Is it nice...sure. Does it solve the ACC's revenue issue? Not even close.

Headed toward a P2 and a p3 with some exceptions (Texas, Notre Dame, Oregon) who are independently wealthy

Nole,

Im not trying to be a jerk here but I always get the sense that you hate the ACC, similar to a former Clemson poster here. If you dont like the ACC, why do you care if the ACC goes away? FSU is going to wind up in a P5 conference no matter what. So why do you keep lamenting about the revenue differential?

Solid question honestly.

I don't hate the ACC. I just don't think FSU fits in the ACC. I think FSU changed itself to try and fit and the end result is 4 straight years of budget cuts, a sub.500 football program for years on end, and a program that lost who forgot who it is.

Most importantly, I don't think FSU can remain nationally relevant in football in the ACC anymore. We are surrounded by competitors that have a $20 million a year head start in revenue and that is about to jump to $30-$40 million a year head start.

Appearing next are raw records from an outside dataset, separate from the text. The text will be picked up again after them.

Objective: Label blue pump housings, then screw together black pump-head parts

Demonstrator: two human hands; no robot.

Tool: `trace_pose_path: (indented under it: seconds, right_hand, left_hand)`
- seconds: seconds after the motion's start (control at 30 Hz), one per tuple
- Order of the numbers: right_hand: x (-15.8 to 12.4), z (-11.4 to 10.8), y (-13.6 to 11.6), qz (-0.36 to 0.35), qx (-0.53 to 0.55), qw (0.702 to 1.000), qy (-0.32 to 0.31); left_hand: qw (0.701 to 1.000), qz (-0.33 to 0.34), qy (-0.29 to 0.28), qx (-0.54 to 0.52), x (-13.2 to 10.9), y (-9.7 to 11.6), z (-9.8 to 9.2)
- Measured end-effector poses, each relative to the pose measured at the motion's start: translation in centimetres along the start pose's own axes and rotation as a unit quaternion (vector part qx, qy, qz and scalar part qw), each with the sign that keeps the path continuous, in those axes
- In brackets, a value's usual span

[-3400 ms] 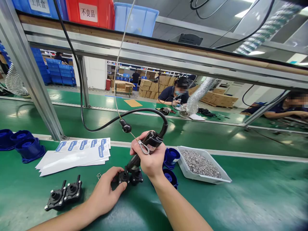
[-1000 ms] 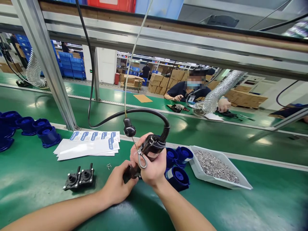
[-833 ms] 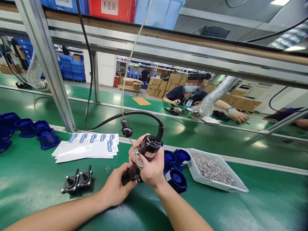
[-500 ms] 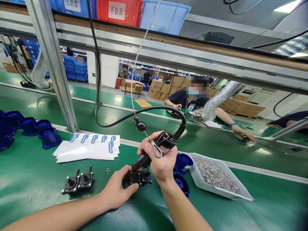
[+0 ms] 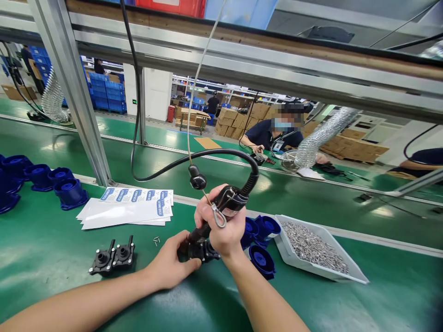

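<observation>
My right hand (image 5: pixel 221 226) is wrapped round a black electric screwdriver (image 5: pixel 230 201), which leans down to the left. Its lower end meets a black pump housing (image 5: pixel 197 251) on the green bench. Thumb and fingers of my left hand (image 5: pixel 173 263) grip that housing at its left side. A second black housing (image 5: pixel 212 252) stands against it on the right, partly behind my right wrist. Two more black housings (image 5: pixel 112 258) stand to the left, with a few loose screws (image 5: pixel 157 240) between them and my left hand. The screwdriver's tip is hidden.
A white tray (image 5: pixel 349 275) of screws lies at the right, beside blue housings (image 5: pixel 262 261). Label sheets (image 5: pixel 121 216) and more blue parts (image 5: pixel 69 192) are at the left. A cable (image 5: pixel 194 161) loops above. A person (image 5: pixel 277 133) sits across the bench.
The screwdriver and my right hand have shifted slightly left, and the tool's tilt differs a little. The view has shifted. Across the bench, the person's outstretched arm has drawn back.
</observation>
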State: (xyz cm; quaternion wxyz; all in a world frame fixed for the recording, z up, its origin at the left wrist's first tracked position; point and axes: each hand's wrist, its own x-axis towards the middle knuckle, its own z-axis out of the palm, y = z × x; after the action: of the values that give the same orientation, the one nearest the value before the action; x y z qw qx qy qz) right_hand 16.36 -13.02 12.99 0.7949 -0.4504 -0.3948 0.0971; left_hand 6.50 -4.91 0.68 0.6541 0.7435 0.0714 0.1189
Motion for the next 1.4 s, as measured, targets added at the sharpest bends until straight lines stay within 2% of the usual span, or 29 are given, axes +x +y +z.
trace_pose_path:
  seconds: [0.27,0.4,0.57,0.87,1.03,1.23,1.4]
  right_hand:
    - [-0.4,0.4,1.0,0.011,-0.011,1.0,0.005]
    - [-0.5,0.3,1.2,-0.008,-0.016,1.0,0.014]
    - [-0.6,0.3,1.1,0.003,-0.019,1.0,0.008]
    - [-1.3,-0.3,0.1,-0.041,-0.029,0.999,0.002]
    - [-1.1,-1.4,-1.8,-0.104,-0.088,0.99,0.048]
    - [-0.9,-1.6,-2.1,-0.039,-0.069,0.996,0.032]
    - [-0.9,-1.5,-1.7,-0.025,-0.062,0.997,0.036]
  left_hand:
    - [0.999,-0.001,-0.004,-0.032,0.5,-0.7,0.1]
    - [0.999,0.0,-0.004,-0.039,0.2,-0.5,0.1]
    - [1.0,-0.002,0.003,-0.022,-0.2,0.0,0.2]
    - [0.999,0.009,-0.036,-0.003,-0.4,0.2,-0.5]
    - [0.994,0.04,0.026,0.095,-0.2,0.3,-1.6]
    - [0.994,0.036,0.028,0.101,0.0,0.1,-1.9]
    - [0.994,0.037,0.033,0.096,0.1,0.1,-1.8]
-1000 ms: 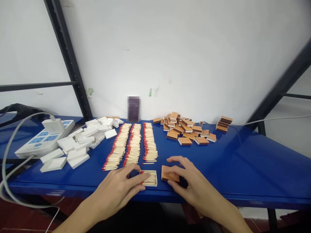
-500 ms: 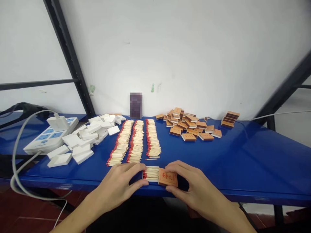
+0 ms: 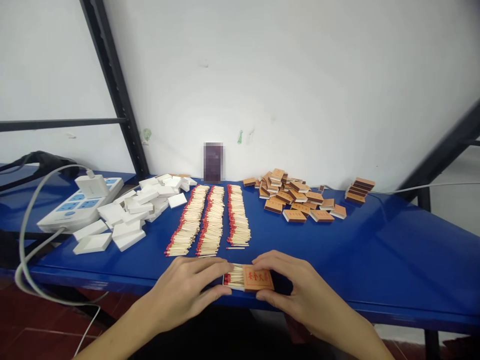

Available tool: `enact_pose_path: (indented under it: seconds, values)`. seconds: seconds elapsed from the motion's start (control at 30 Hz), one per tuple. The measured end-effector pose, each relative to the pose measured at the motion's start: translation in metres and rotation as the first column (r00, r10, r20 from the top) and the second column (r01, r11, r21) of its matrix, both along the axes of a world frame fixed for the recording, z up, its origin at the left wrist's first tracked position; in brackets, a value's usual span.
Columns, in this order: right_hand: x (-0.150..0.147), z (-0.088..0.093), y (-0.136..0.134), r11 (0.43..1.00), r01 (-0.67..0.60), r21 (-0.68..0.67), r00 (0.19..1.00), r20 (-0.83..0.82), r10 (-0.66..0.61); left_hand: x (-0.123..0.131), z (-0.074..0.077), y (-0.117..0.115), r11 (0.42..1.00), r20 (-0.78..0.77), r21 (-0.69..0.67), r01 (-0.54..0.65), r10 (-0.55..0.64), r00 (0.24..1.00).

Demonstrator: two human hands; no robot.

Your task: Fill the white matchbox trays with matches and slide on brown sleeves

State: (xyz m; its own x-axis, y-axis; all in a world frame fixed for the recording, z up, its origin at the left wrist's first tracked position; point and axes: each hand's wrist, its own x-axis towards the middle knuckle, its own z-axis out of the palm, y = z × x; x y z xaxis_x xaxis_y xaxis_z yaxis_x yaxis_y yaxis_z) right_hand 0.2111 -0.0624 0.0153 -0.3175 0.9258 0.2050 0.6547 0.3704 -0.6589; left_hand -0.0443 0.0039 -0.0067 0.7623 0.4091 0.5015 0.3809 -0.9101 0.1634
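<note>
Near the table's front edge, a white matchbox tray (image 3: 237, 287) filled with red-tipped matches (image 3: 236, 275) sits partly inside an orange-brown matchbox sleeve (image 3: 258, 279). My left hand (image 3: 195, 285) pinches the tray's left end between thumb and fingers. Around the sleeve's right part, my right hand (image 3: 290, 287) is closed, thumb in front and fingers behind. Just beyond my hands, three columns of loose matches (image 3: 212, 220) lie with their red heads to the left; a single match (image 3: 237, 248) lies at the near end of the right column.
White empty trays (image 3: 127, 232) are heaped on the left, beside a power strip (image 3: 80, 202) with a white cable. Orange matchbox sleeves (image 3: 294, 216) pile up at right of centre. A small matchbox stack (image 3: 360, 190) stands farther right. A pixelated dark rectangle (image 3: 213, 162) leans against the wall.
The tray has slid a little farther into the sleeve, so less of the matches shows. My left hand has moved slightly right towards my right hand. The camera view has shifted slightly.
</note>
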Motion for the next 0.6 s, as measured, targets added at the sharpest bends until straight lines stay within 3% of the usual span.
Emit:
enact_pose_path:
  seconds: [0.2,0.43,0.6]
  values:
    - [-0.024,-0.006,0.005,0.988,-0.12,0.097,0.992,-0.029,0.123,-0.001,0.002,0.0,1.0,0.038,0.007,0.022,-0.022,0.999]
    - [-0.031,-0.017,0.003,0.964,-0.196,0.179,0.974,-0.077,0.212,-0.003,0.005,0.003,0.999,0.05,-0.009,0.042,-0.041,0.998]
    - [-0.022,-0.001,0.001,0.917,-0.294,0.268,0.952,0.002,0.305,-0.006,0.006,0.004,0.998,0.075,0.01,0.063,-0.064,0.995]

I don't know I agree with you in a few areas:

*There will be a P5 moving forward. I don't believe this. Dead weight will be cut. You MIGHT have a P2-3. Tops eventually. Some in the ACC might maybe they all die a slow death.

*FSU will find a home in a power conference? Maybe...as I noted above. I think the current strategy will be killing off a great number of "power conference" teams. Not certain at all FSU will find a home. Just as likely, or more so, that it's left out in the could.

Lastly, every year with revenue gaps this large is not insignificant. Take say 10 SEC schools in the southeast near FSU. If they are at $40 million a year revenue gap for say 10 years compared to FSU....that is $400 million.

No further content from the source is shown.